What you need to do - Copy all lines in the material holding the string "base".

Information given -
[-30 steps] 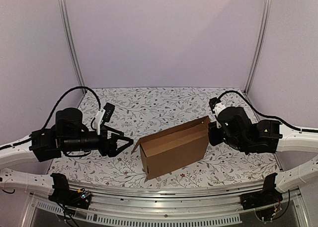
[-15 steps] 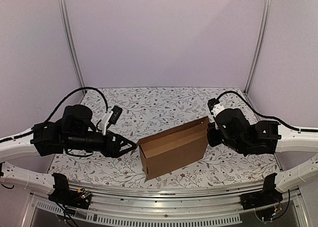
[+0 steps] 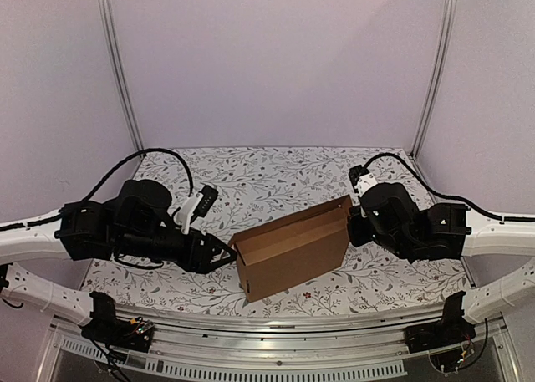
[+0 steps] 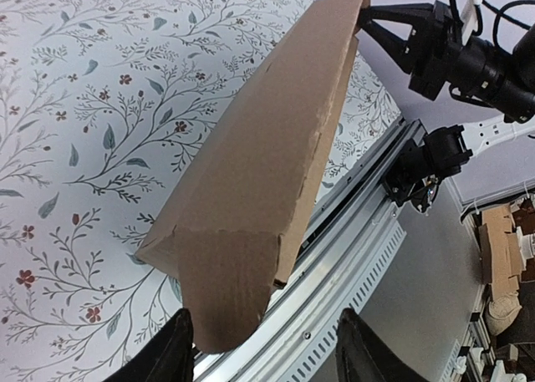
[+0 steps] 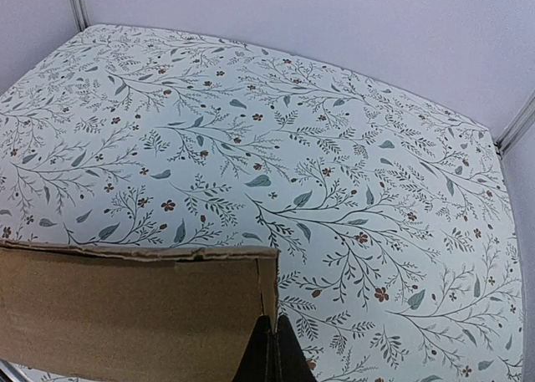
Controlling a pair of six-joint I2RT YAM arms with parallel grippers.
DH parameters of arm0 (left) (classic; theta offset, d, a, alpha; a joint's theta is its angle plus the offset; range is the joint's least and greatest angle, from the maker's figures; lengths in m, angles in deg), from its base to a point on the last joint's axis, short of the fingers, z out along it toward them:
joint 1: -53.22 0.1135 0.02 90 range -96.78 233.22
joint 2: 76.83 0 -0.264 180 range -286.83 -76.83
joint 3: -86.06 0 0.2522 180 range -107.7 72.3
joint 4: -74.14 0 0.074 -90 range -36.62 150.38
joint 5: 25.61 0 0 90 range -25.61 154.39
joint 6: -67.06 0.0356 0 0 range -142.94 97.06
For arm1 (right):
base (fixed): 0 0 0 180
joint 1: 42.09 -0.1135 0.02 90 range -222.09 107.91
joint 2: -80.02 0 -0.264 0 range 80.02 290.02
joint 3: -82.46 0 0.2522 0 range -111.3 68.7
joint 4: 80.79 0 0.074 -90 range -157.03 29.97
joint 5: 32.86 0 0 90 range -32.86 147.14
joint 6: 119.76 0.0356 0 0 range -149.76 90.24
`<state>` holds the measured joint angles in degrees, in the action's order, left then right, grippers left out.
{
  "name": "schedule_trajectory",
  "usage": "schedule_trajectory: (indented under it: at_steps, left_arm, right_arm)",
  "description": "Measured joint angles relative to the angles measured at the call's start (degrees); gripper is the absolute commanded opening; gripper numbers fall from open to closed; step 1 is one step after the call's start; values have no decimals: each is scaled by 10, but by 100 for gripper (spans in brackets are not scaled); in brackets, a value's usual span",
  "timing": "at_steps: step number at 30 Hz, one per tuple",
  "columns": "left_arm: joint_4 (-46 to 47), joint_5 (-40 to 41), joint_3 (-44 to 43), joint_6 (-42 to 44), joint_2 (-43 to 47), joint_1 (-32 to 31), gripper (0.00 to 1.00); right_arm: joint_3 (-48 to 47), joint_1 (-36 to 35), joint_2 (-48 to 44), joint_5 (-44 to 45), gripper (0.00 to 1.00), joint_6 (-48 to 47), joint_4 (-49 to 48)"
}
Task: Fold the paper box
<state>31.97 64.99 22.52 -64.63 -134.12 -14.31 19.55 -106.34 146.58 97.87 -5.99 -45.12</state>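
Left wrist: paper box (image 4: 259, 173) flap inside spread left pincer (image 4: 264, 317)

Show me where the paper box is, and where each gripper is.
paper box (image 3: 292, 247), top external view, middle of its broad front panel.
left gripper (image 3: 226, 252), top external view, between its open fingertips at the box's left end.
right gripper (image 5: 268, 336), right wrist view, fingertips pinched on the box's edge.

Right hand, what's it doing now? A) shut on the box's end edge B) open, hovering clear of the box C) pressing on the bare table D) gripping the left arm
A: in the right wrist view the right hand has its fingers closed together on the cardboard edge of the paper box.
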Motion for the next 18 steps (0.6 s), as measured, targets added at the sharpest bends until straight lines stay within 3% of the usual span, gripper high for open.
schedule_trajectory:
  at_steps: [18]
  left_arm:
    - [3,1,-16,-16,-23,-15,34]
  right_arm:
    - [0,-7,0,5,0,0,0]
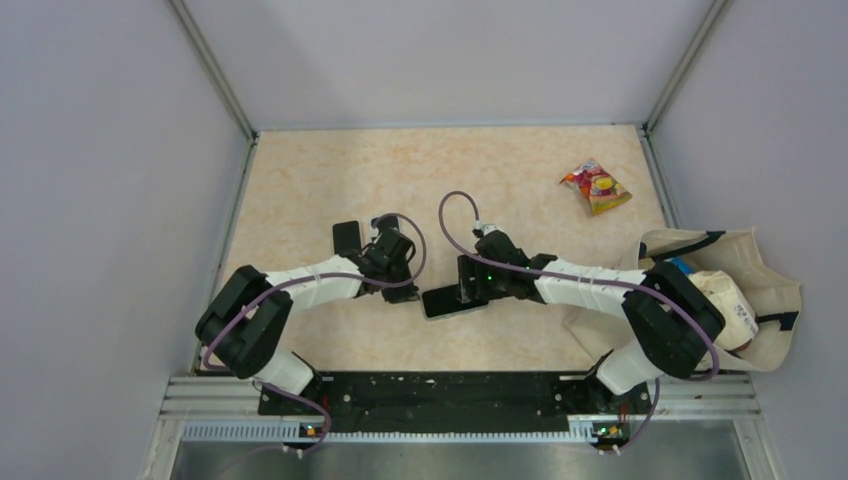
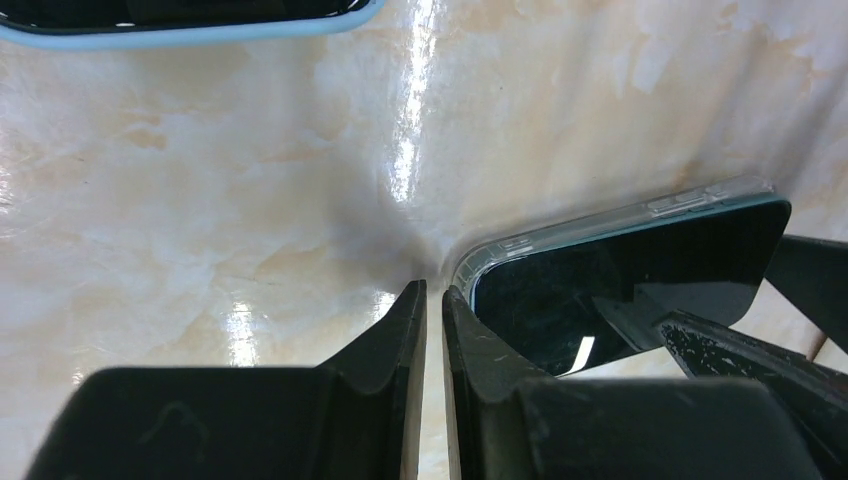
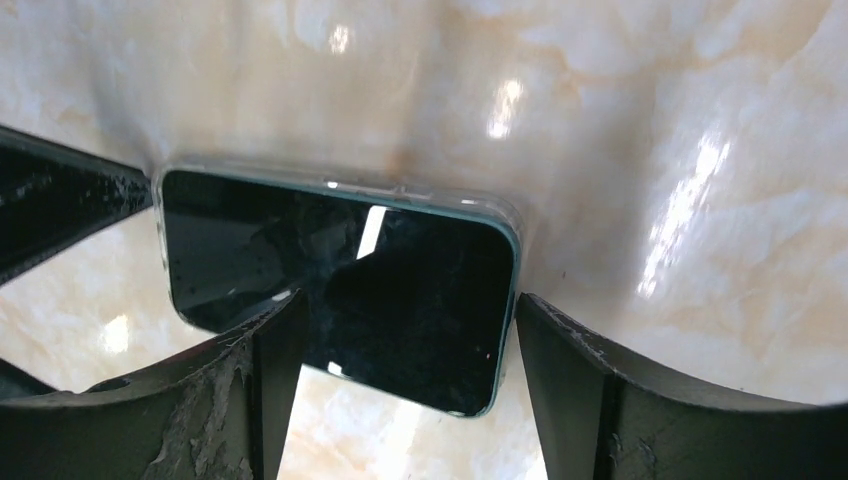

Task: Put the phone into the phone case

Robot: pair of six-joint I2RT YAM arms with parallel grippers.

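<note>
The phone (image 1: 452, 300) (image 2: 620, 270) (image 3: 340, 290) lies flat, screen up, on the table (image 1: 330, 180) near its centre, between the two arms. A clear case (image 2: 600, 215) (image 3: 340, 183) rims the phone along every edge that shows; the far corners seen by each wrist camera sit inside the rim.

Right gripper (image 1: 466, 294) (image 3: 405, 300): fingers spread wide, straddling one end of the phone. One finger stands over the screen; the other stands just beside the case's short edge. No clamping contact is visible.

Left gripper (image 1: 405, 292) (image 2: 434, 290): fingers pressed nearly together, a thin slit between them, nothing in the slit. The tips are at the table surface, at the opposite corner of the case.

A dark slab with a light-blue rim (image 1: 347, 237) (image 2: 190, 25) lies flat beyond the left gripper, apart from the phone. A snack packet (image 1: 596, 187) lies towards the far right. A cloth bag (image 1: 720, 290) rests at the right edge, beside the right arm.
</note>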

Answer to the exercise -
DH parameters of arm0 (left) (classic; theta offset, d, a, alpha; a joint's theta is its angle plus the offset; range is the joint's least and greatest angle, from the maker's figures; lengths in m, angles in deg), from its base to a point on the last joint's axis, short of the fingers, z out along it toward them:
base (fixed): 0 0 0 180

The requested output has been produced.